__Instructions for the task__.
Reproduce every line below exactly as written; do not include the images.

__Source data__.

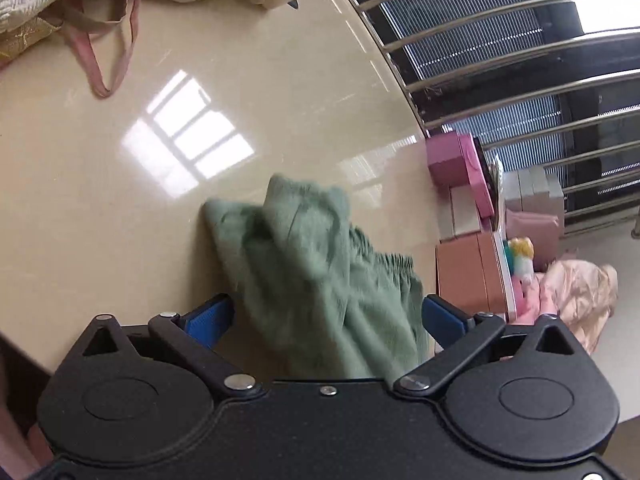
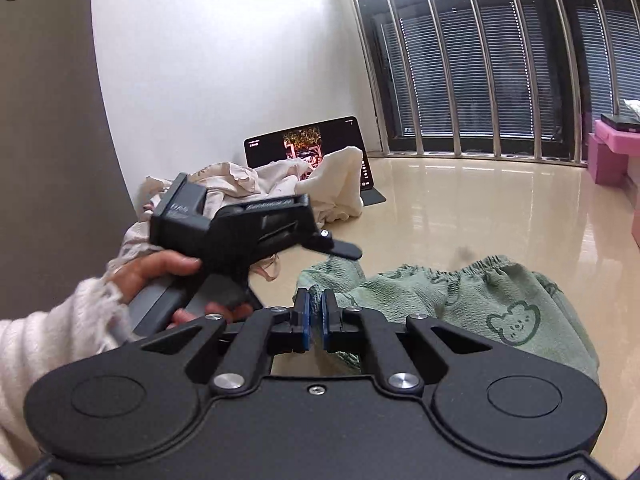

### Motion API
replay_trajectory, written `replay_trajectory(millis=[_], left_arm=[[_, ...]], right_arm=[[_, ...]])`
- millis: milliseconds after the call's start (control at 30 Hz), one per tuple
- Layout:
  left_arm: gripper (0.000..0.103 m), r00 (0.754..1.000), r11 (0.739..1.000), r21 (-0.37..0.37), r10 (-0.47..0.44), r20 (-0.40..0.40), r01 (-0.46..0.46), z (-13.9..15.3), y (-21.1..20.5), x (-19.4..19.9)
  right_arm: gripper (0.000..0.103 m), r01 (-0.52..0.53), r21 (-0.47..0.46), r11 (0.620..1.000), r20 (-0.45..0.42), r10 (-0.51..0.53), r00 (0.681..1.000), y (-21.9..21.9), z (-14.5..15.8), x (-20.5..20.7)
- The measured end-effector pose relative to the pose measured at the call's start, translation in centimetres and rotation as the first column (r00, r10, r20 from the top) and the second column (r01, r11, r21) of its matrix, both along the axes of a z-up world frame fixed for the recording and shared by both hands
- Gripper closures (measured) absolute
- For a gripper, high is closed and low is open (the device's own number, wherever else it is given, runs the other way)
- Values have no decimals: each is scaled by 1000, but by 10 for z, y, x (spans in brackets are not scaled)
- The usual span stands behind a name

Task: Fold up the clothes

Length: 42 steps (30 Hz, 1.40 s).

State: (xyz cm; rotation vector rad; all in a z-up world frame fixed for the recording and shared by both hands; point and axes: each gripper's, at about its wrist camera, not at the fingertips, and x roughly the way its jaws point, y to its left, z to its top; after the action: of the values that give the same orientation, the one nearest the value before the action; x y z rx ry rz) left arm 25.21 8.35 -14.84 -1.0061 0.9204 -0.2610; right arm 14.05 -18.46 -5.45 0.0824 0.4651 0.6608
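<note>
Right wrist view: the right gripper [image 2: 315,312] is pinched on the near edge of the green shorts [image 2: 460,304], probably a hem, though cloth blurs there. Their elastic waistband runs rightward across the table [image 2: 480,208]. Left gripper [image 1: 328,316] is spread wide, the shorts bunched between its fingers, ungripped. Beyond lies the unfolded pile [image 2: 280,184].

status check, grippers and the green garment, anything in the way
Left gripper open, straddling green garment. Right gripper shut on green garment's edge. Unfolded clothes pile and tablet beyond, not blocking.
</note>
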Motion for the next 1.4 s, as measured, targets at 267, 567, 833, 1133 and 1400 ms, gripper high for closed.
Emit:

__Output__.
### Motion API
replay_trajectory, written `replay_trajectory(millis=[_], left_arm=[[_, ...]], right_arm=[[_, ...]])`
- millis: milliseconds after the call's start (control at 30 Hz), one per tuple
- Layout:
  left_arm: gripper (0.000..0.103 m), r00 (0.754..1.000), r11 (0.739..1.000), r21 (-0.37..0.37), r10 (-0.47..0.44), r20 (-0.40..0.40), r01 (-0.46..0.46), z (-13.9..15.3), y (-21.1..20.5), x (-19.4..19.9)
  right_arm: gripper (0.000..0.103 m), r01 (-0.52..0.53), r21 (-0.47..0.46), r11 (0.620..1.000), r20 (-0.45..0.42), r10 (-0.51..0.53), r00 (0.681..1.000), y (-21.9..21.9), z (-14.5..15.8), x (-20.5..20.7)
- The measured end-effector pose relative to the pose measured at the call's start, translation in centimetres and rotation as the first column (r00, r10, r20 from the top) and the second column (r01, r11, r21) of its matrix, both along the axes of a z-up world frame fixed for the recording and shared by both hands
- Gripper closures (measured) absolute
- For a gripper, high is closed and low is open (the device's own number, wherever else it is given, runs the other way)
- Values have no decimals: each is scaled by 1000, but by 10 for z, y, x (spans in brackets are not scaled)
- The usual span stands behind a name

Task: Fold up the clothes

Length: 42 steps (30 Hz, 1.40 s).

State: (xyz cm; rotation vector rad; all in a z-up world frame fixed for the recording and shared by both hands; point and axes: each gripper's, at about its wrist camera, not at the fingertips, and x roughly the way its jaws point, y to its left, z to its top; after the action: of the values that give the same orientation, the one nearest the value before the action; x y z rx ry rz) left arm 25.21 8.35 -14.84 -1.0061 0.9204 -0.2610; right arm 14.05 -18.46 -5.45 0.0824 0.4651 0.6608
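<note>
Right wrist view: the right gripper [image 2: 315,312] is pinched on the near edge of the green shorts [image 2: 460,304], probably a hem, though cloth blurs there. Their elastic waistband runs rightward across the table [image 2: 480,208]. Left gripper [image 1: 328,316] is spread wide, the shorts bunched between its fingers, ungripped. Beyond lies the unfolded pile [image 2: 280,184].

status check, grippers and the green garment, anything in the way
Left gripper open, straddling green garment. Right gripper shut on green garment's edge. Unfolded clothes pile and tablet beyond, not blocking.
</note>
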Motion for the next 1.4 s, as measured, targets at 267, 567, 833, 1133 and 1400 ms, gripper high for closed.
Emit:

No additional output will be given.